Although the mechanistic basis of regulation of Cl loss is not well understood, tight junction proteins, which regulate the conductance and the relative ionic permeability of the paracellular pathway, are likely influential in conferring a low paracellular loss of Cl in the face of osmotic stress (Wood and Grosell, 2008; Wood and Grosell, 2009). In addition to reducing ion efflux following hypo-osmotic exposure, restoration of ion homeostasis necessitates activation of active ion transport at the gill, a process most typically performed by mitochondrion-rich cells in the gill epithelium. Remodeling of the gill epithelium is a well-known core component of the osmotic acclimation response in euryhaline fishes. The gills in the NH population made a quick and full transition from a seawater to a freshwater phenotype only 1 day after hypo-osmotic exposure, whereas the GA population maintained a mixed seawater and freshwater gill mitochondrion-rich cell phenotype even after 14 days (Fig. 2). These results are consistent with those of Scott et al. (Scott et al., 2004) and Whitehead et al. (Whitehead et al., 2011a), who also demonstrated subtle population differences in the expression of gill cells on the epithelial surface. In our study, many genes associated with cell cycle regulation, cell growth and cell morphology were upregulated early and transiently, suggesting a putative role in epithelial plasticity during osmotic acclimation.

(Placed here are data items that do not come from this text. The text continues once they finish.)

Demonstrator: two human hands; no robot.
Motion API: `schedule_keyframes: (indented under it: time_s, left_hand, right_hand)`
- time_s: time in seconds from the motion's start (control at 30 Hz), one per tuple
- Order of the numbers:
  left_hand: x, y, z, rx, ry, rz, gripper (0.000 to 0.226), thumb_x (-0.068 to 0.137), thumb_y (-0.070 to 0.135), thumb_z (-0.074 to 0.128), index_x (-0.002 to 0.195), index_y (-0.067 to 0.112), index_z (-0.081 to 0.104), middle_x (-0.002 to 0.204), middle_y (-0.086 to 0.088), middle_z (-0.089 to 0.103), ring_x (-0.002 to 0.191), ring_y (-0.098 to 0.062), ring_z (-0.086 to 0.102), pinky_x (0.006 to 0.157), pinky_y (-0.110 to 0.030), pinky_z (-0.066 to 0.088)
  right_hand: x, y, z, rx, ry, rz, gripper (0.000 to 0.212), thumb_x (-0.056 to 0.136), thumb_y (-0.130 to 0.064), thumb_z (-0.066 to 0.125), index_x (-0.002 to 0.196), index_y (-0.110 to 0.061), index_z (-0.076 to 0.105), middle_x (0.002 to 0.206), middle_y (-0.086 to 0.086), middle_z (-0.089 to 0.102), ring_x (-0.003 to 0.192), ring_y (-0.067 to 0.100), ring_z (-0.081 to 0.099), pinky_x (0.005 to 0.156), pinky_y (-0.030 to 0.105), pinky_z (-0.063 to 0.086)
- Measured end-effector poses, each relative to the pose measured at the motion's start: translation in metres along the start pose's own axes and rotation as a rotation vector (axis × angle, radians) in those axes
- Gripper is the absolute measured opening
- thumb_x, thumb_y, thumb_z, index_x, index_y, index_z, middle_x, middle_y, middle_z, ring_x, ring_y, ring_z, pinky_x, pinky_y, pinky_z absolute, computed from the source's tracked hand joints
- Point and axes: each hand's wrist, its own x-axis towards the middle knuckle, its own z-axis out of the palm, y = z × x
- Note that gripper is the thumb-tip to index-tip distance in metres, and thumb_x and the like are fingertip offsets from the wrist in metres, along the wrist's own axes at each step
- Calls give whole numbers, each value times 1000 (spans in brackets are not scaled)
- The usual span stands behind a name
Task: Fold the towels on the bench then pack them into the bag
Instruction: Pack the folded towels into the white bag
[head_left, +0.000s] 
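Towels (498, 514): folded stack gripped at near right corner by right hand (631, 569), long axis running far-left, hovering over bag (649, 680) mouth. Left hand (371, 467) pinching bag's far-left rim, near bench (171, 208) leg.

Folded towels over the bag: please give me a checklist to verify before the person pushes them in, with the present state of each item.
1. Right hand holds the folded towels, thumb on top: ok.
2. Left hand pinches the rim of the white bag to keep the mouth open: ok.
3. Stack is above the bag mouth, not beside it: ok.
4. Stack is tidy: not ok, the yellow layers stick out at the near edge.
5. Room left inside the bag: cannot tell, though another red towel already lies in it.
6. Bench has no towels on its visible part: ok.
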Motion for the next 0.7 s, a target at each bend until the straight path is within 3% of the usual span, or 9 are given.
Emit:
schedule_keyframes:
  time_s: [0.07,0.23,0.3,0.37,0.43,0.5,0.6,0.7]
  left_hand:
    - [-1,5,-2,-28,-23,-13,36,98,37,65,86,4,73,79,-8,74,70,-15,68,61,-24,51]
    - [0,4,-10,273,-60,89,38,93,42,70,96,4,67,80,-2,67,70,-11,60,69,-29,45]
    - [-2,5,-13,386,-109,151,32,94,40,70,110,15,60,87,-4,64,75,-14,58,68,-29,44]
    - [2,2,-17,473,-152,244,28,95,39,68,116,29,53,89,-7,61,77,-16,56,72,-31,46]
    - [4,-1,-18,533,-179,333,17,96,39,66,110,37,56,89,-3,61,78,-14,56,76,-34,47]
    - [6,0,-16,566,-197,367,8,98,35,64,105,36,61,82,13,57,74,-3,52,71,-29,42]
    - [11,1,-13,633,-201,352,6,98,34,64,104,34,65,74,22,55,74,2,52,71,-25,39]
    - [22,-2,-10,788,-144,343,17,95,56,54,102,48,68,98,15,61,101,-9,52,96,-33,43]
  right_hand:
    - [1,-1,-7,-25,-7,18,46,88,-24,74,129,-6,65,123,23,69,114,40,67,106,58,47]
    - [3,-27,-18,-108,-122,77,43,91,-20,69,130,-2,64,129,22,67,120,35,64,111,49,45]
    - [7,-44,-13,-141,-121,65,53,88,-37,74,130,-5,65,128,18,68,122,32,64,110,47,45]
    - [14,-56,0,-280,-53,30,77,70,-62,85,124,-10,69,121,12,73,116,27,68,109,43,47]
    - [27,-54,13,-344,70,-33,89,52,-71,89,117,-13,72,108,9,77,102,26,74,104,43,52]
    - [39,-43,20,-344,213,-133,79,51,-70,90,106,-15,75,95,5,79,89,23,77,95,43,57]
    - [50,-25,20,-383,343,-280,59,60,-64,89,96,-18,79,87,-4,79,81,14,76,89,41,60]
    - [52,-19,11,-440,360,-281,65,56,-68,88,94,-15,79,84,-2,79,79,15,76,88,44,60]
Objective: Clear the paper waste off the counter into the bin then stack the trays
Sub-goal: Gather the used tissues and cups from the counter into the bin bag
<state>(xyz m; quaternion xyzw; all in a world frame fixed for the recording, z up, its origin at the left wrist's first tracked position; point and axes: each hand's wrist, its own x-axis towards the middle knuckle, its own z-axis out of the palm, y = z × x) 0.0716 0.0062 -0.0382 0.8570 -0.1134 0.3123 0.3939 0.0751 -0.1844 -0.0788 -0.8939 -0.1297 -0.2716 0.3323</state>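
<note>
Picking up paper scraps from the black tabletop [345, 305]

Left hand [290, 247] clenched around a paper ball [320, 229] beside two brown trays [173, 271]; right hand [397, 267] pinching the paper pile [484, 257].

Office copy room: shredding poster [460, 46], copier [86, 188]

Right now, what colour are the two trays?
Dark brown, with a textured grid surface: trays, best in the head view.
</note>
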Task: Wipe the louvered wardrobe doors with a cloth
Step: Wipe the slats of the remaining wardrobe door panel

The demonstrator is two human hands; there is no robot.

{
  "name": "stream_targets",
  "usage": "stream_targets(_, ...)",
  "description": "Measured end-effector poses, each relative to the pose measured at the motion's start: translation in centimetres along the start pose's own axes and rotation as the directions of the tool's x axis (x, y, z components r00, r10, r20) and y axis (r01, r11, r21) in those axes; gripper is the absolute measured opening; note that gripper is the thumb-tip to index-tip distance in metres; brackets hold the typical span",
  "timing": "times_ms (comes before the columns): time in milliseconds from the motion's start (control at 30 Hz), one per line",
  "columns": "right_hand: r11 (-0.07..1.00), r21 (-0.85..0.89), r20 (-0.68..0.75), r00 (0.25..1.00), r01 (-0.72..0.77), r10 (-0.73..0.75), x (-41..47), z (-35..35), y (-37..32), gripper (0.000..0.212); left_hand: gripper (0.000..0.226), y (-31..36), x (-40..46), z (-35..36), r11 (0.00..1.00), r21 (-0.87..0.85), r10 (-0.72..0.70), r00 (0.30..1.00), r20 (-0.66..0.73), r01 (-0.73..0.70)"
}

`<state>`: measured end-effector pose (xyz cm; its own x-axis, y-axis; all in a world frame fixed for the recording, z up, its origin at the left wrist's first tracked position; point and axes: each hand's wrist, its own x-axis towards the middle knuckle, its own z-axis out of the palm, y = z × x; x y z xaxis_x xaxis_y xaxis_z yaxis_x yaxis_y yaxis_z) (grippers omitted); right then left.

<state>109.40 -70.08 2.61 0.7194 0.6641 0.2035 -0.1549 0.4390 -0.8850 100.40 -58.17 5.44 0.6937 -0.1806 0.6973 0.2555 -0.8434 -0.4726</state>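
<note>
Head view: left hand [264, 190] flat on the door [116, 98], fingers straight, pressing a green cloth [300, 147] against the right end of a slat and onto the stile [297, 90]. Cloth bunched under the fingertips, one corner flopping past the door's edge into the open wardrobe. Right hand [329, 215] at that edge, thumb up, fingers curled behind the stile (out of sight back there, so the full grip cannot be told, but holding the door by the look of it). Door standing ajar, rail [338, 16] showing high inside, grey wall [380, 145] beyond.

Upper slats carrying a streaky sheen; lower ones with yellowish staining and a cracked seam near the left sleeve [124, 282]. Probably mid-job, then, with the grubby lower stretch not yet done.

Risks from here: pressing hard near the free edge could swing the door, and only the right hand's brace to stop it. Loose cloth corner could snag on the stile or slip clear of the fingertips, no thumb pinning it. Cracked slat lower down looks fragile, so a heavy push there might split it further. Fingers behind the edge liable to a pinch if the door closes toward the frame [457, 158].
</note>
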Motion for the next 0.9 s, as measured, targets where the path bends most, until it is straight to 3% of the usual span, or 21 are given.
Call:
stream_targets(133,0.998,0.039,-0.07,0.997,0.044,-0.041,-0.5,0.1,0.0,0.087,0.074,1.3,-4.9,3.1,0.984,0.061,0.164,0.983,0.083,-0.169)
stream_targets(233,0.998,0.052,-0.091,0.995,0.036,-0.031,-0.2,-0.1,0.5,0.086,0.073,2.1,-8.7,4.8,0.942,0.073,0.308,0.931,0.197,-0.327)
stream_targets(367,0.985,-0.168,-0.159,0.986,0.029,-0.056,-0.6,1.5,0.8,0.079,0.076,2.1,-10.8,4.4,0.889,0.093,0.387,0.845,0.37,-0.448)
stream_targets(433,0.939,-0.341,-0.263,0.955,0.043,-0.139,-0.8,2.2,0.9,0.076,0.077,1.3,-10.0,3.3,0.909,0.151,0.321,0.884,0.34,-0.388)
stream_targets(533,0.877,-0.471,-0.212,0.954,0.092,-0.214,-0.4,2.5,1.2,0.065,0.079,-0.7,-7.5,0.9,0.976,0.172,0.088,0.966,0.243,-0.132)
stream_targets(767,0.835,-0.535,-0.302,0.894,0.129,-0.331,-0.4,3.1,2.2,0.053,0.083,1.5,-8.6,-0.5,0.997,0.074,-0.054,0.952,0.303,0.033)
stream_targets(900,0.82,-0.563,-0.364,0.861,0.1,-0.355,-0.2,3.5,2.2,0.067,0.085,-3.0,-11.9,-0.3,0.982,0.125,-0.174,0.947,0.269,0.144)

Transcriptome response during acclimation

Acclimation to hypo-osmotic environments was associated with a substantial and complex genome expression response in gills of F. heteroclitus. One-third of transcripts included in the analysis (1177 transcripts) showed differential expression with time (P<0.01, q<0.009). A more nuanced analysis of hypo-osmotic transcriptional response explored acclimation-associated transcription that was dependent on population (NH vs GA) or salinity (0.1 vs 0.4 p.p.t.). A core set of 979 genes showed an acclimation time-course expression response that was common across both populations and both salinities (no significant interactions; Fig. 3A). A population-dependent acclimation time course response was detected for 131 transcripts (interaction between main effects ‘time’ and ‘population’, P<0.01, q<0.175; Fig. 3B). A salinity-dependent acclimation time course response was detected for 218 transcripts (interaction between main effects ‘time’ and ‘salinity’, P<0.01, q<0.143; Fig. 3C). The general pattern of temporal expression that we observed for genes showing a salinity-dependent time course response was a transient change in expression level at 0.4 p.p.t., but a sustained change in expression at 0.1 p.p.t. (Fig. 3C).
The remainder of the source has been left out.